An advisory that was issued in October said that in Tamaulipas, where Matamoros is located, there are reports of rampant kidnappings and crime. Several other Mexican states are under similar a Level 4 alert, including Guerrero, Colima, Michoacan, Sinaloa, and Zacatecas. Most other Mexican states are under some type of travel advisory.

“Violent crime—such as homicide, kidnapping, carjacking, and robbery—is widespread and common in Mexico,” said the advisory. “The U.S. government has limited ability to provide emergency services to U.S. citizens in many areas of Mexico, as travel by U.S. government employees to certain areas is prohibited or restricted. In many states, local emergency services are limited outside the state capital or major cities.”

The U.S. Consulate in Matamoros has issued at least four security alerts since early 2020, issuing warnings about kidnappings, cartel violence, crime, and other incidents. A report from CBS News noted that four American siblings went missing in Matamoros in 2014 before they were later found murdered and buried as their parents said they were allegedly abducted by men dressed in police uniforms.

Other Details

Tamaulipas Gov. Americo Villarreal told reporters that two were found dead and two others were found alive in a wooden shack, where they were being guarded by a man who was arrested. Villarreal said the captive Americans had been moved around by their captors, and at one point were taken to a medical clinic “to create confusion and avoid efforts to rescue them.”

The two dead will be turned over to U.S. authorities following forensic work at the Matamoros morgue in the coming hours, the governor said.

A woman is carried to the back of a white pickup truck in this still image obtained from social media video that allegedly shows the kidnapping of Americans in Matamoros, Mexico, on March 3, 2023. (Video obtained by Reuters)

A relative of one of the victims said Monday that the four had traveled together from the Carolinas so one of them could get a tummy tuck surgery from a doctor in the Mexican border city of Matamoros, where Friday’s abduction took place.

Villareal said the wounded American, Eric Williams, had been shot in the left leg and the wound was not life-threatening.
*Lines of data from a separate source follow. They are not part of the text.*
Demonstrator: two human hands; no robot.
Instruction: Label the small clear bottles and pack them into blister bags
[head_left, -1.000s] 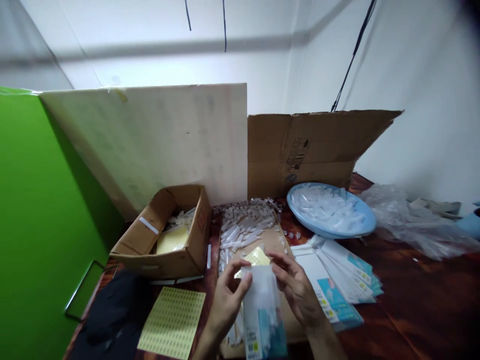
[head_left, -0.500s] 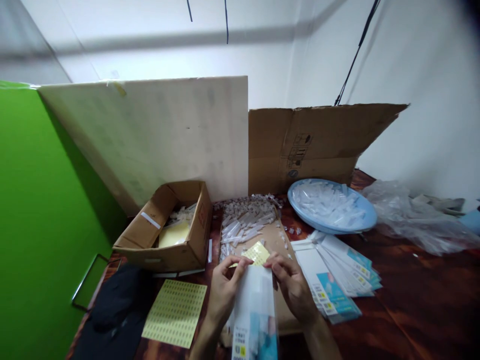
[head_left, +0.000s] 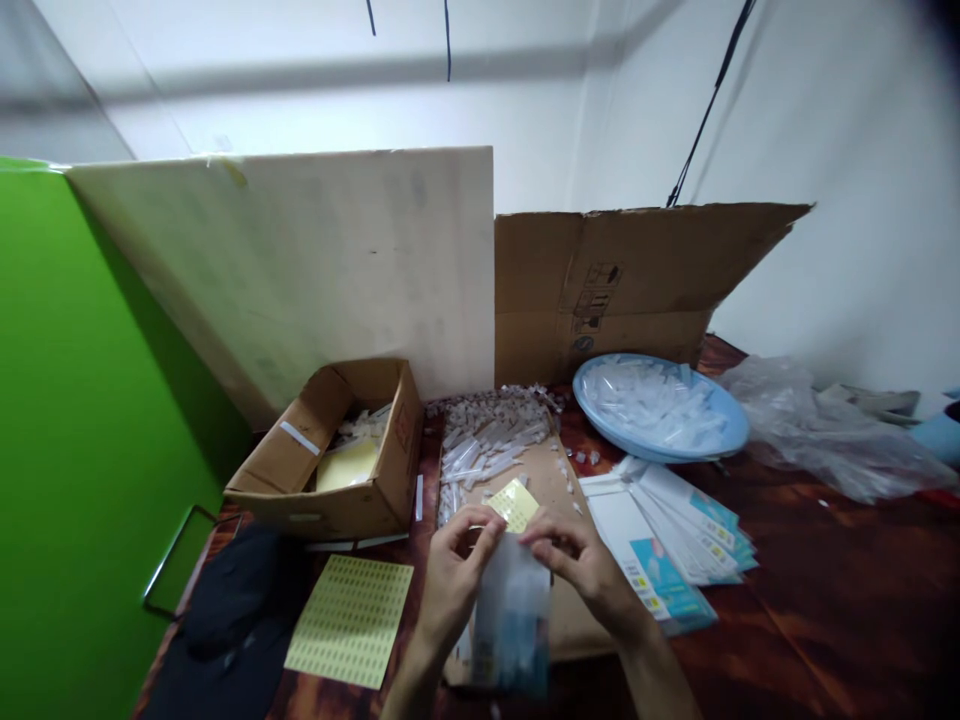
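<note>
My left hand point(head_left: 452, 575) and my right hand point(head_left: 581, 570) both pinch the top edge of a clear plastic pouch point(head_left: 511, 620) with a white and blue card inside, held upright near the table's front edge. The pouch is blurred by motion. Just beyond my fingers a small yellow label sheet point(head_left: 513, 502) lies on a brown cardboard mat point(head_left: 551, 480). White plastic pieces point(head_left: 487, 440) are heaped at the mat's far end.
A fan of packaged white and blue cards point(head_left: 667, 545) lies right of my hands. A blue dish point(head_left: 731, 440) holds clear bags. An open cardboard box point(head_left: 330, 465) stands left, a big yellow label sheet point(head_left: 349, 620) and black cloth point(head_left: 225, 630) in front. Crumpled plastic point(head_left: 825, 430) lies right.
My fingers have drawn closer together on the pouch's top edge, and the pouch has sunk a little and turned blurry. The view tilted slightly.
</note>
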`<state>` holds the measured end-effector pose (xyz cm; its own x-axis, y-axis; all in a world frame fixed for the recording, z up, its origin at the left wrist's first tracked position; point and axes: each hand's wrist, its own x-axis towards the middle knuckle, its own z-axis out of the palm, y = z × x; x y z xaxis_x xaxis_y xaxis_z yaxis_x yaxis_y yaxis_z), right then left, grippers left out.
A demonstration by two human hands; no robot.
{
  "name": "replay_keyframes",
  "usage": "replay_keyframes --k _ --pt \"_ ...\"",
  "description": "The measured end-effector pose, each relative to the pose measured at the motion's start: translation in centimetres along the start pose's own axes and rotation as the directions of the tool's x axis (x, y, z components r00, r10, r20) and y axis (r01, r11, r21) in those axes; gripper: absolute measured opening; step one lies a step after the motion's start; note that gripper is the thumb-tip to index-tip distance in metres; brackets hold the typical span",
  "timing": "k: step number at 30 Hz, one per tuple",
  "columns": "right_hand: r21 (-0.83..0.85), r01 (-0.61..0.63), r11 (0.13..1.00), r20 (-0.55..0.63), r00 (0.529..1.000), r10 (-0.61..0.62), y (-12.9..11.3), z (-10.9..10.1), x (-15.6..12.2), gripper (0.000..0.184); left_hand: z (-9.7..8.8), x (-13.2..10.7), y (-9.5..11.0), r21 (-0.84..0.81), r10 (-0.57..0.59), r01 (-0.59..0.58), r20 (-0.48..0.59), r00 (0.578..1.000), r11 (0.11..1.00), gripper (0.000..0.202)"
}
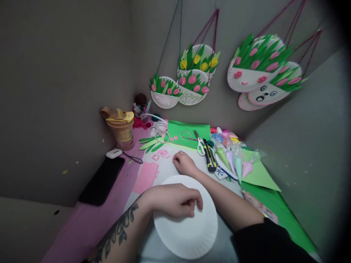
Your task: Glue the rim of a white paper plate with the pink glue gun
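My left hand [175, 201] lies across a white paper plate [189, 237] with fluted edges. Its fingers curl loosely, and the gap between thumb and index finger holds nothing. Beyond the plate, my right hand [185, 163] rests on the white work surface with its fingers curled in; I see nothing in them. Small pink paper cutouts [163, 154] lie just left of the right hand. A pink paper sheet [146, 177] is beside the plate's upper left edge. Green paper leaves [153, 143] and several pale rings [161, 133] lie farther back.
White-handled scissors [201, 146] and a yellow-black utility knife [210, 157] lie right of my right hand, near filled piping bags [233, 160]. A black phone [102, 180], earbud case [114, 153] and lidded cup [122, 129] stand left. Decorated plate baskets [193, 86] hang on the wall.
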<state>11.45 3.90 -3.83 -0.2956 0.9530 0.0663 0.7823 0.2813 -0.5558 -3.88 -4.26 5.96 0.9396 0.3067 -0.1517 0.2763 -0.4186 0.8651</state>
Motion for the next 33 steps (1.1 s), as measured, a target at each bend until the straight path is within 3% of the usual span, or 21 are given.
replay_keyframes --k 8,16,21,25,29,31,33 --pt "0.057 0.027 0.998 -0.033 0.999 -0.025 1.3 -0.9 0.8 0.015 0.1 -0.2 -0.2 0.004 0.012 -0.012 -0.026 1.000 1.000 0.027" --pt "0.191 0.162 0.968 -0.051 0.987 -0.155 -0.6 -1.1 4.5 0.011 0.0 -0.5 -0.4 0.043 -0.009 0.012 -0.050 0.999 0.999 0.027" --pt "0.271 0.135 0.953 -0.161 0.983 -0.094 0.5 -2.2 4.8 0.012 0.0 -0.6 -0.5 0.058 -0.022 0.026 -0.077 0.997 0.998 0.027" --pt "0.353 0.078 0.932 -0.303 0.952 0.036 2.6 -5.8 1.7 0.015 0.0 -0.4 -0.6 0.095 -0.032 0.045 -0.132 0.991 0.994 0.027" --pt "0.356 0.017 0.934 -0.445 0.882 0.154 5.2 -10.5 -4.6 0.023 0.4 0.4 -1.2 0.150 -0.049 0.095 -0.284 0.958 0.984 0.023" --pt "0.268 -0.002 0.963 -0.546 0.823 0.153 6.4 -11.8 -8.0 0.020 0.7 1.4 -1.8 0.195 -0.067 0.141 -0.346 0.936 0.970 0.022" --pt "0.312 -0.062 0.948 -0.565 0.790 0.237 7.2 -12.1 -10.8 0.021 0.9 2.9 -2.5 0.245 -0.092 0.202 -0.397 0.913 0.948 0.025"
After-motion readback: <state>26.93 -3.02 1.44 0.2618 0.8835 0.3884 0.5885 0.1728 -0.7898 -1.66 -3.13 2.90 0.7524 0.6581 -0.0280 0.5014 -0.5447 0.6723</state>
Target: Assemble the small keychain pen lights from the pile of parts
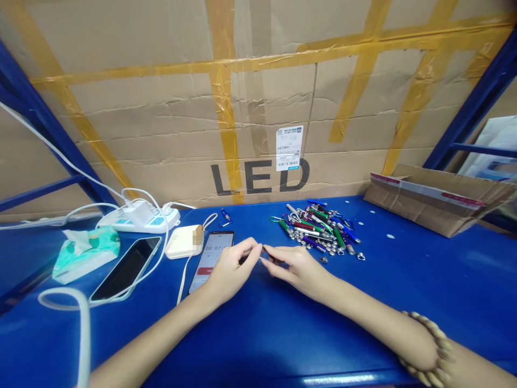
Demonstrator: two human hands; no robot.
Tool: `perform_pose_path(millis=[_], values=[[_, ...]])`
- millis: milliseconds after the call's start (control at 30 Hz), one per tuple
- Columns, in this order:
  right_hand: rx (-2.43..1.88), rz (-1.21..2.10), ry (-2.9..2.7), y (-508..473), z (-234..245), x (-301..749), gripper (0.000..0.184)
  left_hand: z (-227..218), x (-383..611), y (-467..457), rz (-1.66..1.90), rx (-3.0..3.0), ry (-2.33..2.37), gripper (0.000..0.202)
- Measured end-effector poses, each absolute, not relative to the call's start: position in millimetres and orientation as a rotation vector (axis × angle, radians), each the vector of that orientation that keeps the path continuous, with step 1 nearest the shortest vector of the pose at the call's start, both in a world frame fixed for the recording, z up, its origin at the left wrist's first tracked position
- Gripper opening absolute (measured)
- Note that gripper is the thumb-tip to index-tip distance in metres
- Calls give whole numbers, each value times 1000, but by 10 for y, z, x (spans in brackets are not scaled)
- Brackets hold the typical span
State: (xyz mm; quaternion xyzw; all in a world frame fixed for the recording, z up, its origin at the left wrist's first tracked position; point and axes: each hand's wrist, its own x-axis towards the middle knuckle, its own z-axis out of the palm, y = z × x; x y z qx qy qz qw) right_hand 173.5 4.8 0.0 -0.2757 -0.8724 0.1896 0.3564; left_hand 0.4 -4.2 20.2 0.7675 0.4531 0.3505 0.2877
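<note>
Mid-frame, the left hand (236, 267) and right hand (298, 269) pinch a small part (262, 258) between them — mostly hidden, likely steadied from both sides. Torches (304, 226) lie heaped right of centre, seemingly for easy reach.

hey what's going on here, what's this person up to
Someone is working bare-handed at a blue table. The left hand and right hand meet at the fingertips and seem to pinch a small piece, mostly hidden, so I can't tell what it is. Beyond the right hand lies a loose pile of colourful metal tubes. A lit phone showing a time readout lies partly hidden by the left hand.
</note>
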Motion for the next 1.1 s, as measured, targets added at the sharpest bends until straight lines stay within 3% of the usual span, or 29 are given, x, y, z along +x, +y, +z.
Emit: perform_pose_path(millis=[100,267,500,1100], values=[[-710,413,-2328,55,10,1739,28,223,13,-54,943,2083,1214,29],[-730,582,-2354,2,51,1729,30,229,11,-57,886,2122,1168,26],[-765,638,-2330,-71,63,1691,15,241,-47,-26,770,2227,1101,31],[-761,655,-2236,-23,-10,1710,17,247,-40,-68,778,2254,1150,29]])
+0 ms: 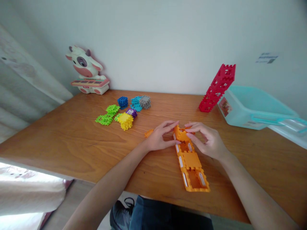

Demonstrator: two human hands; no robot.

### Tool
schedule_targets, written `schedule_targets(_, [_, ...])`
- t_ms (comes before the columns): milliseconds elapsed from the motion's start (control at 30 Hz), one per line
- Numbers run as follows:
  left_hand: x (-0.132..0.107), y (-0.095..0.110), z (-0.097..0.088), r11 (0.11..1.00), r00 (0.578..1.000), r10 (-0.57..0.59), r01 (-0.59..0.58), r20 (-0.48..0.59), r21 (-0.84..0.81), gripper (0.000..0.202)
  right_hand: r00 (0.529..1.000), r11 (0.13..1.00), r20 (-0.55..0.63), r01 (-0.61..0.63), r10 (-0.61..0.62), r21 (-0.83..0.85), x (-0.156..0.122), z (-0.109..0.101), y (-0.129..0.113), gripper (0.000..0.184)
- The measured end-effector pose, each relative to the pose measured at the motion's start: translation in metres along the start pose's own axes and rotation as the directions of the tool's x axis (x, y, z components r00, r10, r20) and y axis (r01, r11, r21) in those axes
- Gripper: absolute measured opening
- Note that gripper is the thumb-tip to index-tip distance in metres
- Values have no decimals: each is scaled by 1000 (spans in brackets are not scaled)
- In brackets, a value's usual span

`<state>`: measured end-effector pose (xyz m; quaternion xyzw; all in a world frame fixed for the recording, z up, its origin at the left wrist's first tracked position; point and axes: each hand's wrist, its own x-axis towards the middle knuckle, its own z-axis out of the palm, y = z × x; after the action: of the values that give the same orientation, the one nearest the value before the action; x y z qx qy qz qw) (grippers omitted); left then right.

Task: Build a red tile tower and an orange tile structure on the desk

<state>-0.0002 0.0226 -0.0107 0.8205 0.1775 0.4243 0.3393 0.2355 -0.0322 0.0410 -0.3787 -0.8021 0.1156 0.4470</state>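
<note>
A long, box-like structure of orange interlocking tiles [191, 160] lies on the wooden table, pointing away from me. Two openings show in its top face, and white stickers run along its sides. My left hand [161, 136] grips its far left side between thumb and fingers. At the same far end, my right hand [208, 140] is closed, with thumb and fingertips on an orange piece [182, 135] on the right. Whether that piece is joined to the rest I cannot tell, as fingers partly cover it. A loose orange tile [148, 133] lies beside my left wrist.
A tall red tile tower [217, 88] stands behind, near a turquoise bin [254, 110]. Green tiles [105, 119] and stacks of yellow [125, 120], purple [132, 112], blue [122, 102], light blue [136, 103] and grey tiles [145, 102] lie left. A cow toy keyboard [89, 72] sits at the back.
</note>
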Motion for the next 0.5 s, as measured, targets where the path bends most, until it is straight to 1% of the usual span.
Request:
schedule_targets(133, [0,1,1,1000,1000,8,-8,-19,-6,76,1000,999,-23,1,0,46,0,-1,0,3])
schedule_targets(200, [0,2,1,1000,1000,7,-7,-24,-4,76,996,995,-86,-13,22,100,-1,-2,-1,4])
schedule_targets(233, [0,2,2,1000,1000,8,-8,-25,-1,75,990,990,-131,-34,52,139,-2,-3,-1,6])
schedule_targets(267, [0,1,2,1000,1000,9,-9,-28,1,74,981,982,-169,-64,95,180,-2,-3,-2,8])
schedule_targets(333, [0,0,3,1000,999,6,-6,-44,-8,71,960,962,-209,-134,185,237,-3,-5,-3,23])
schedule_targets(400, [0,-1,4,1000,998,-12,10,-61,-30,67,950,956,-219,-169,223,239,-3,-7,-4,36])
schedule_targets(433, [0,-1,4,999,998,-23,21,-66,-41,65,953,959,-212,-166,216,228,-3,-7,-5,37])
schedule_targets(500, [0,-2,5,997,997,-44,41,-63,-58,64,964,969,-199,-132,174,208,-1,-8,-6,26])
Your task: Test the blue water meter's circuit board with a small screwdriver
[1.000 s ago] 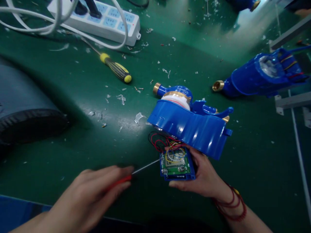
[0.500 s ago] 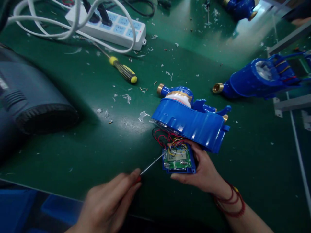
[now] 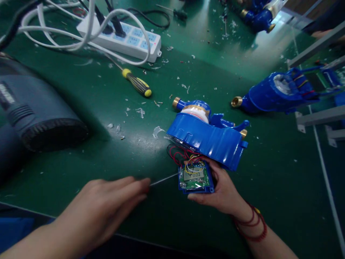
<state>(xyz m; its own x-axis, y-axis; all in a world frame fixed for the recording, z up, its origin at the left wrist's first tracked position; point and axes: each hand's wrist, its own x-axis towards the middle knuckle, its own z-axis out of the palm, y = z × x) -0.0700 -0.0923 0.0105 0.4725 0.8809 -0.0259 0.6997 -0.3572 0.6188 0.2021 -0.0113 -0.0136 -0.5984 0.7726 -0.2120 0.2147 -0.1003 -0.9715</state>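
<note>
My left hand (image 3: 115,201) is closed on a screwdriver (image 3: 164,178); its handle is hidden in my fingers and the thin shaft reaches the left edge of a circuit board. That green circuit board (image 3: 192,177), with a small LCD display, sits in a blue casing (image 3: 211,189). Around the casing's right side my right hand (image 3: 221,189) is wrapped, thumb along the near edge. Red, black, yellow and white wires (image 3: 179,154) run from the board to a blue water meter (image 3: 206,140) with brass ends, lying on its side just beyond.
On the green table (image 3: 113,108) lie a yellow-black screwdriver (image 3: 137,83), plastic scraps and small screws. A white power strip (image 3: 129,39) with looped cable stands behind. A large grey tool (image 3: 40,108) is at left, another blue meter (image 3: 272,93) and metal frame bars (image 3: 320,118) at right.
My left hand has swung up and to the left, so the screwdriver shaft lies flatter, its tip still by the board's left edge. My right hand keeps its hold on the casing.
</note>
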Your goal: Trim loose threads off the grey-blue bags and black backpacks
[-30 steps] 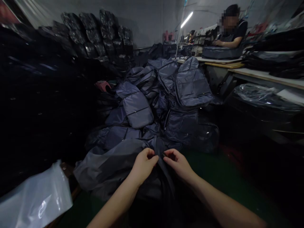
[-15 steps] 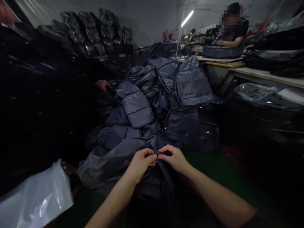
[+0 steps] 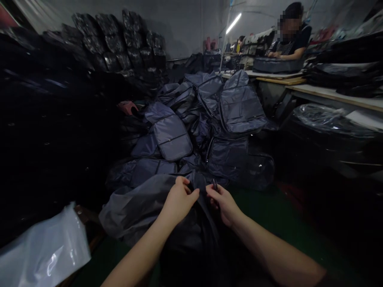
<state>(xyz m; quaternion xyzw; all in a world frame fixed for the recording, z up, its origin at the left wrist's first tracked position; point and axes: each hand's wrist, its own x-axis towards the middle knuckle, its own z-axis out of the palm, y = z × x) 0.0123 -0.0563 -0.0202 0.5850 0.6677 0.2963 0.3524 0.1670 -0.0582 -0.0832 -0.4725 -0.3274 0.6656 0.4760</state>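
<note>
A dark grey fabric bag [image 3: 140, 203] lies loosely crumpled across the space in front of me. My left hand [image 3: 181, 199] is at its upper fold, fingers curled on the cloth and thumb raised apart from the index finger; the lower fingers are hidden. Just right of that fold, my right hand [image 3: 223, 201] is closed around a small dark tool [image 3: 215, 185]. The tool's rounded end sticks up above the thumb, and its kind is too dark to make out. Beyond both hands rises a heap of similar dark bags [image 3: 173, 139] with zips.
A whitish plastic sheet [image 3: 44, 251] lies at lower left, beside a large dark pile [image 3: 54, 131]. Plastic-wrapped bundles [image 3: 112, 44] are stacked at the back. At right, a person [image 3: 291, 40] works at a table [image 3: 332, 94]. Green floor [image 3: 254, 211] shows near my right arm.
My hands have moved apart from their close pinch at the fold. The right hand has turned, and the small dark tool now shows in it. My left thumb and index finger have spread.
</note>
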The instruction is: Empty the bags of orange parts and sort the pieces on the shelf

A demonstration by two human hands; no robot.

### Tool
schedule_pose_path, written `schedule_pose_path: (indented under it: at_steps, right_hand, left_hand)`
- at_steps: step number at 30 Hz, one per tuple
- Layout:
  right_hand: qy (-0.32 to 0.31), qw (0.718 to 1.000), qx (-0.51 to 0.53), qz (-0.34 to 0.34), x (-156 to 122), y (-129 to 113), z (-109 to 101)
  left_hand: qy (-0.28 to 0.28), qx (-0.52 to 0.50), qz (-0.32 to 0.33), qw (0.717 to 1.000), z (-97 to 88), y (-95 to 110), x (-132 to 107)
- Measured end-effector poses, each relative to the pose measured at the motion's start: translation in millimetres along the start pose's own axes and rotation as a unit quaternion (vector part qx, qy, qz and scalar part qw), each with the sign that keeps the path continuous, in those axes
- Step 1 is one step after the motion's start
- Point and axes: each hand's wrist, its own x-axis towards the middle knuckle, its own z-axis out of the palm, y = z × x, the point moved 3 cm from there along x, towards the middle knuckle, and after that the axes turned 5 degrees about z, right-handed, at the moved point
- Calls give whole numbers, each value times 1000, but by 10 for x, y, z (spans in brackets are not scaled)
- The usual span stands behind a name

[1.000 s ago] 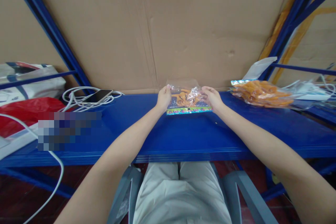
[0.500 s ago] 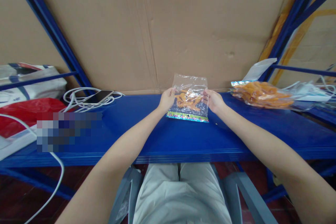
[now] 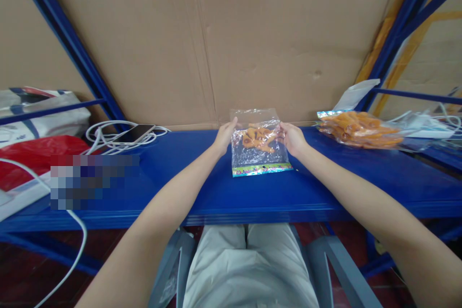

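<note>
A small clear plastic bag (image 3: 258,154) with orange pieces inside and a colourful printed strip along its near edge lies on the blue shelf top (image 3: 231,192). My left hand (image 3: 224,135) pinches the bag's left edge. My right hand (image 3: 293,137) pinches its right edge. The orange pieces sit bunched in the far half of the bag, between my hands.
A pile of similar bags with orange pieces (image 3: 361,129) lies at the right. A phone (image 3: 137,132) on coiled white cables (image 3: 104,137) sits at the left, beside a red bag (image 3: 32,154). A cardboard sheet (image 3: 231,43) stands behind the shelf. My lap and a grey chair show below.
The bag was crumpled between my hands, then held up and spread. Now it lies flatter and nearer to me, with its printed strip pulled toward me.
</note>
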Motion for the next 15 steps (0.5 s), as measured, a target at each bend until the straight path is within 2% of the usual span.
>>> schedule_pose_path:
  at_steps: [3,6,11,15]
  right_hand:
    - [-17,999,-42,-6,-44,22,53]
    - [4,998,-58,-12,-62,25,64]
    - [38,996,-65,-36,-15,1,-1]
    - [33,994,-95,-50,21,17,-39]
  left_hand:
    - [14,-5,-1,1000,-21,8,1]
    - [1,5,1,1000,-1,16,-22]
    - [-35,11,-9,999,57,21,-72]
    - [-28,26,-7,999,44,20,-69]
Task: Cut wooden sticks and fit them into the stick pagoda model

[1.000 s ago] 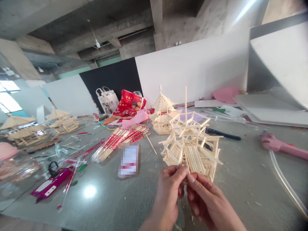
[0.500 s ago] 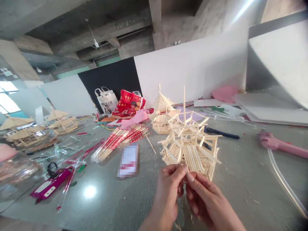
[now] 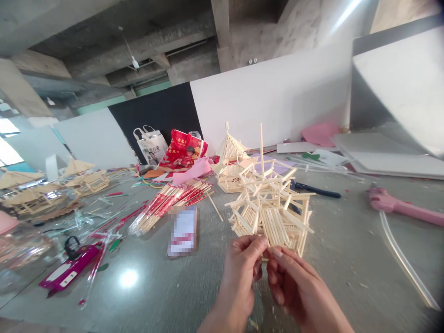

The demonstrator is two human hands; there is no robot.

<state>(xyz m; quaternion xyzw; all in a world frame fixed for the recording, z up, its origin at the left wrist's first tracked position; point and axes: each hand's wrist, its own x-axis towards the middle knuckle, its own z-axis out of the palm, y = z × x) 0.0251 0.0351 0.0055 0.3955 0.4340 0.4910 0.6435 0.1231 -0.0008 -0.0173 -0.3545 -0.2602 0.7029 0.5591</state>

The survivors were taken to Valley Regional Medical Center with an FBI escort, the Brownsville Herald reported. A spokesperson for the hospital referred all inquiries to the FBI.

Villarreal also told reporters that one person, a 24-year-old male, was arrested in connection to the incident. The suspect, he added, was  undertaking “surveillance functions of the victims.”

Mexican President Andrés Manuel López Obrador said the people responsible would be punished. He referenced arrests made in the 2019 killings of nine U.S.-Mexican dual citizens in Sonora near the U.S. border.

On Tuesday, the State Department called for accountability after the kidnapping but did not say what it should look like. In a news conference, spokesman Ned Price did not rule out whether the United States may designate cartels as terrorist organizations, which is something that GOP lawmakers have promoted.

“We want to see accountability for the violence that has been inflicted on these Americans that tragically led to the death of two of them,” Price said.

“When it comes to the drug cartels, we’re going to do what is most effective to limit their ability to traffic in their wares,” he added. “This is something that our colleagues at the DEA are extremely focused on. We have laws on the books, we have designated these criminal organizations, these drug trafficking organizations, consistent with the authorities that we as a government have.”

The Associated Press contributed to this report.